### Required work
In the records below, find every line with the word "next" and copy it.

### Data extracted from a collection

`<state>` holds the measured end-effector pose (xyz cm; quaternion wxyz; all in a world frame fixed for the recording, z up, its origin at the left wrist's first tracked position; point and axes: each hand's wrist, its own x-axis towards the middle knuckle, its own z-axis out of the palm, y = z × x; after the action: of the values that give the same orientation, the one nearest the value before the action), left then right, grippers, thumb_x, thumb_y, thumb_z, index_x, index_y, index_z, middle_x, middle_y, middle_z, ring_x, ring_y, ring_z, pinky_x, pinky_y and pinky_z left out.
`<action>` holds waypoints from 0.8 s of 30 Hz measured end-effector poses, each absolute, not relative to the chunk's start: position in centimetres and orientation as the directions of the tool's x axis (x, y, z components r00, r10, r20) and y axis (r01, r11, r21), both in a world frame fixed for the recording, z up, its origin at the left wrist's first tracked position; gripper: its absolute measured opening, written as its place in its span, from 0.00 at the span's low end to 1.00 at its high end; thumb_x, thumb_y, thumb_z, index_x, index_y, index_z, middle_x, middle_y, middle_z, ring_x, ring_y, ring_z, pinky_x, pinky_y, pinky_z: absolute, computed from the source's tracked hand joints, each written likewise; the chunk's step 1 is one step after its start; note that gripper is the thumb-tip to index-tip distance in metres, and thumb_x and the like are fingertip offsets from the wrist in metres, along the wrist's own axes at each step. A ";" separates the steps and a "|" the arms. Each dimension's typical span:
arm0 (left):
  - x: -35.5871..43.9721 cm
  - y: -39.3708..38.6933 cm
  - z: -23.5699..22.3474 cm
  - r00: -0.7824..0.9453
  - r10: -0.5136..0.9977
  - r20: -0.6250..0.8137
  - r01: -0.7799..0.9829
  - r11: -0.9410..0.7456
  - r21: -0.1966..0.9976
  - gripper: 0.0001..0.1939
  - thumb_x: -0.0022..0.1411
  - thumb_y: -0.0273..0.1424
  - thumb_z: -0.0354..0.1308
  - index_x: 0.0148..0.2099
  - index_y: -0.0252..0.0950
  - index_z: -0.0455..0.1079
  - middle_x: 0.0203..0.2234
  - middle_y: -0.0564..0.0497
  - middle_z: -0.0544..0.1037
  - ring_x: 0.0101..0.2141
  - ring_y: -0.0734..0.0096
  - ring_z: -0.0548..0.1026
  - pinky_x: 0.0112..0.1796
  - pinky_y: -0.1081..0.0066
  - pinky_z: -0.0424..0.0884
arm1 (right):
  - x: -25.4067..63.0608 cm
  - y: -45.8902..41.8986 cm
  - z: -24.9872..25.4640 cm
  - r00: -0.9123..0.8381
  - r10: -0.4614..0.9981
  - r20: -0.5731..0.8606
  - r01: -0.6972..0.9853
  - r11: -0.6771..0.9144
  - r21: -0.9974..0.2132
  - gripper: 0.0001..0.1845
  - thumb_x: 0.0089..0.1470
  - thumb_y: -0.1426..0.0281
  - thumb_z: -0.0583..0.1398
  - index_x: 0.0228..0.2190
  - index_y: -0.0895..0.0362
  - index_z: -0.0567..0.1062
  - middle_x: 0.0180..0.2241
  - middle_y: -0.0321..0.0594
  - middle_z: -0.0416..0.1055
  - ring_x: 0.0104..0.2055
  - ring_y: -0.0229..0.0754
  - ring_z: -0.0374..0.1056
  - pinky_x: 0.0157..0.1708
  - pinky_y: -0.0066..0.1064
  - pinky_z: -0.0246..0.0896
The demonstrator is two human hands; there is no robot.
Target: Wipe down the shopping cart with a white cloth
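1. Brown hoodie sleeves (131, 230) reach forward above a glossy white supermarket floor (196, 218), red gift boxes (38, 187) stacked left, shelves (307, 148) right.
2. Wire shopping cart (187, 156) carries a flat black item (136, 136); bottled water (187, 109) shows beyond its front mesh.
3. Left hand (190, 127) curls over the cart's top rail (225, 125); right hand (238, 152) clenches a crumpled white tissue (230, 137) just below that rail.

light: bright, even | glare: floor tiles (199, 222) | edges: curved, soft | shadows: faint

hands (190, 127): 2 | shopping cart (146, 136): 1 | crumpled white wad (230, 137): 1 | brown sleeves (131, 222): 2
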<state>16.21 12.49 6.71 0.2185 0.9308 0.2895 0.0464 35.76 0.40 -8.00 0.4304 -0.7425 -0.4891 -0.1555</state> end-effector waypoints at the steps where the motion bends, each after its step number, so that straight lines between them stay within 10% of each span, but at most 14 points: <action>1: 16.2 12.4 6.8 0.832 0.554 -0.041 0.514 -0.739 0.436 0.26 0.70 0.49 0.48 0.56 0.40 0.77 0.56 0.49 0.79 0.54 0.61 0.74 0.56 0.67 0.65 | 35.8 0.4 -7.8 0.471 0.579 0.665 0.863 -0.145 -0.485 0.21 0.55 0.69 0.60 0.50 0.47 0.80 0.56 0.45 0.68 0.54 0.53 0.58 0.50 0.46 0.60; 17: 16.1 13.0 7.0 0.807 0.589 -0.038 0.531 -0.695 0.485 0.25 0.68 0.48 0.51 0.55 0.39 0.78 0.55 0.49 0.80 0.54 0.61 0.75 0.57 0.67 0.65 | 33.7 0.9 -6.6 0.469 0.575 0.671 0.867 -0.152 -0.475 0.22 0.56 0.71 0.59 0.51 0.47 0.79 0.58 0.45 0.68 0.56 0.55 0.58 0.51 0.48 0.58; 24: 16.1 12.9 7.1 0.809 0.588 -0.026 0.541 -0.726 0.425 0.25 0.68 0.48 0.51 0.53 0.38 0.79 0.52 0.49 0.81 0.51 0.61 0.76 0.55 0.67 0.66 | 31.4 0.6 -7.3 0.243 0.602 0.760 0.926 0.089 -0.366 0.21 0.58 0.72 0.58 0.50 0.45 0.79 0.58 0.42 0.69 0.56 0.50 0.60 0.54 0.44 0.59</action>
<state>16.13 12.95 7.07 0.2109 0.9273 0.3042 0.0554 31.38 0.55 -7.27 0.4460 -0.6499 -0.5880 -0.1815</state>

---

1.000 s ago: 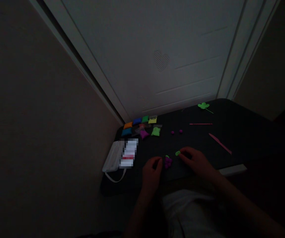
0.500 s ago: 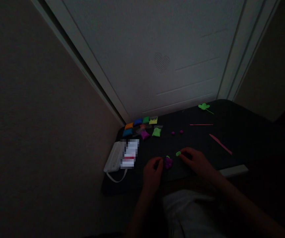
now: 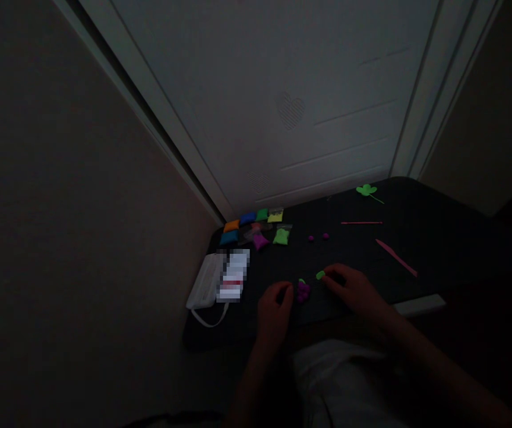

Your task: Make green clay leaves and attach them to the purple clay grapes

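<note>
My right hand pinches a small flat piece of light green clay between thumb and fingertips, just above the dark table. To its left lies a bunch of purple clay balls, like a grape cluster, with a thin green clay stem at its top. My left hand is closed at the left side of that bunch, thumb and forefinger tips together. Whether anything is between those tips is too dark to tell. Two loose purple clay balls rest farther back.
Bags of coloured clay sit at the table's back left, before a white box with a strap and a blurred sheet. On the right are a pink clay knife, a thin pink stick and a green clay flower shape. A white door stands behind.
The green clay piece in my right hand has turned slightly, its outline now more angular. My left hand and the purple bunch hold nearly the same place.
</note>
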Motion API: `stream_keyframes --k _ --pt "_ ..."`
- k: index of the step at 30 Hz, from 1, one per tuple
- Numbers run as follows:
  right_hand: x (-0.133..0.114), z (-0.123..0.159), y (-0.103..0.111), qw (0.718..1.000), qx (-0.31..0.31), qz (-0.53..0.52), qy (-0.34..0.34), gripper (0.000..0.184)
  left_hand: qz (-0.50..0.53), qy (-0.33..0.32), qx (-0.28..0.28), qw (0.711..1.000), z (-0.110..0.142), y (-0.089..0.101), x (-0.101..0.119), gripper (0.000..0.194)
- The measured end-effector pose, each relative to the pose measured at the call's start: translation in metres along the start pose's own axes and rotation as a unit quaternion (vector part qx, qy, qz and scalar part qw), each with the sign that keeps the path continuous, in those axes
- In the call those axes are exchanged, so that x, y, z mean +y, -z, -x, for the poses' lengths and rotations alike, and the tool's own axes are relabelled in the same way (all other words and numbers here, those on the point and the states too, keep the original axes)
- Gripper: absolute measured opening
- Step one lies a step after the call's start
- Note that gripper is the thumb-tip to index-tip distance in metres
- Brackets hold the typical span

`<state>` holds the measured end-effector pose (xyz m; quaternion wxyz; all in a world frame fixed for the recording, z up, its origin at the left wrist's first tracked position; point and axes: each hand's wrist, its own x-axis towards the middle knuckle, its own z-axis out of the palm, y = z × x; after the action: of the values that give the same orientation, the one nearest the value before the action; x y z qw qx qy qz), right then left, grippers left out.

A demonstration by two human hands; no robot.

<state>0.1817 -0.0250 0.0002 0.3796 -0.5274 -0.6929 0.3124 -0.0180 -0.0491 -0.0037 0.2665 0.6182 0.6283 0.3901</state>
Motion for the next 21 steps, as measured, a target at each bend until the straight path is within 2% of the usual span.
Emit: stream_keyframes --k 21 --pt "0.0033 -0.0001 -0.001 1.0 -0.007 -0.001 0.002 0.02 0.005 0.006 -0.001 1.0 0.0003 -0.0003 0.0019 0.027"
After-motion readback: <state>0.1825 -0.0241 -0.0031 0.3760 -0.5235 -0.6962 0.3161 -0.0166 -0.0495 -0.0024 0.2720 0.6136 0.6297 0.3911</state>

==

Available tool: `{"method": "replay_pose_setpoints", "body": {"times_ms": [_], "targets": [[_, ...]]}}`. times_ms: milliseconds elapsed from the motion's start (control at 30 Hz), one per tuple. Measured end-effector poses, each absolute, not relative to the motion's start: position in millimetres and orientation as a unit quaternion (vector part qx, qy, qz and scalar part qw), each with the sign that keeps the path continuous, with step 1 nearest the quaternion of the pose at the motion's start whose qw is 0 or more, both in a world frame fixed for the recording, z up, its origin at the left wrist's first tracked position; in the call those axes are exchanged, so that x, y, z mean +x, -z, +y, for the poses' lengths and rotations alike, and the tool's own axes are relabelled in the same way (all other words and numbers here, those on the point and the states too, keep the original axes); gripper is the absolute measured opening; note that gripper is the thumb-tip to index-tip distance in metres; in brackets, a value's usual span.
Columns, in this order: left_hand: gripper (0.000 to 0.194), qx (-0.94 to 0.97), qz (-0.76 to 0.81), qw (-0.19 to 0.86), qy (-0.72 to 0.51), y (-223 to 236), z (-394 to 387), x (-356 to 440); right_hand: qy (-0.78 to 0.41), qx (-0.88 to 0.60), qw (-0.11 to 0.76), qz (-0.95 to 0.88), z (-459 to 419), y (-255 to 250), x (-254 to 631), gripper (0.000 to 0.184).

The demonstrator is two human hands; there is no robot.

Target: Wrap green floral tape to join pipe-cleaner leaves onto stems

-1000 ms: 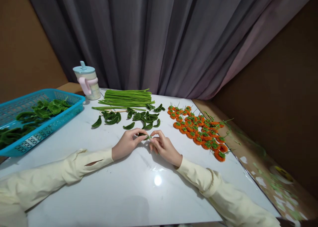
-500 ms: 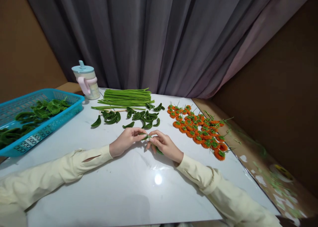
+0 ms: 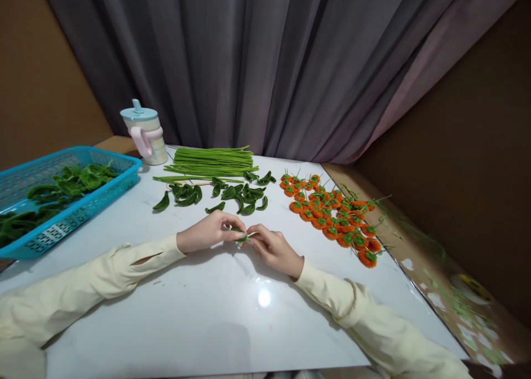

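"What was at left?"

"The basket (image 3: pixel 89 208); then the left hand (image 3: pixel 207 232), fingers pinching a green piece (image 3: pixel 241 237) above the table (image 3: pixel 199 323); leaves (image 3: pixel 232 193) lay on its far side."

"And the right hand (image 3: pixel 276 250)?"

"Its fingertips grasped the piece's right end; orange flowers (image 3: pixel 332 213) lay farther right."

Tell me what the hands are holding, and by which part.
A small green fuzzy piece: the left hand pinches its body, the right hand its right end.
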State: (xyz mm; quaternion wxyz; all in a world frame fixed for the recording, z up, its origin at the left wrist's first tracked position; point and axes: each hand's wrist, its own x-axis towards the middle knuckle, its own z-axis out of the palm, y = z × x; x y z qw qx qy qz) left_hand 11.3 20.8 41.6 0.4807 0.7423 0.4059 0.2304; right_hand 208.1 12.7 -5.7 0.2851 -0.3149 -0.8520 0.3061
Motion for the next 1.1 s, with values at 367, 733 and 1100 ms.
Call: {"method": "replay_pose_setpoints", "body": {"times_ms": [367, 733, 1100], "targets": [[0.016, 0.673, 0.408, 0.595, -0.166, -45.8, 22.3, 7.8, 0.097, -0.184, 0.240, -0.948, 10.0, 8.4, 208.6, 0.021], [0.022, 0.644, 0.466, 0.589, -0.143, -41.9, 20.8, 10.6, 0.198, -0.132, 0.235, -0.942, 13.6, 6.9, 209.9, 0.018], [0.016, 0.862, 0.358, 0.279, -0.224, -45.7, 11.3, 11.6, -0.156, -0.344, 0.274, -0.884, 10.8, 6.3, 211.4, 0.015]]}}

### Completed exercise
Motion for the next 21 steps, as measured, a target at each bend until the straight path is within 2% of the usual span.
Motion for the next 1.1 s, with values at 367, 733 and 1100 ms.

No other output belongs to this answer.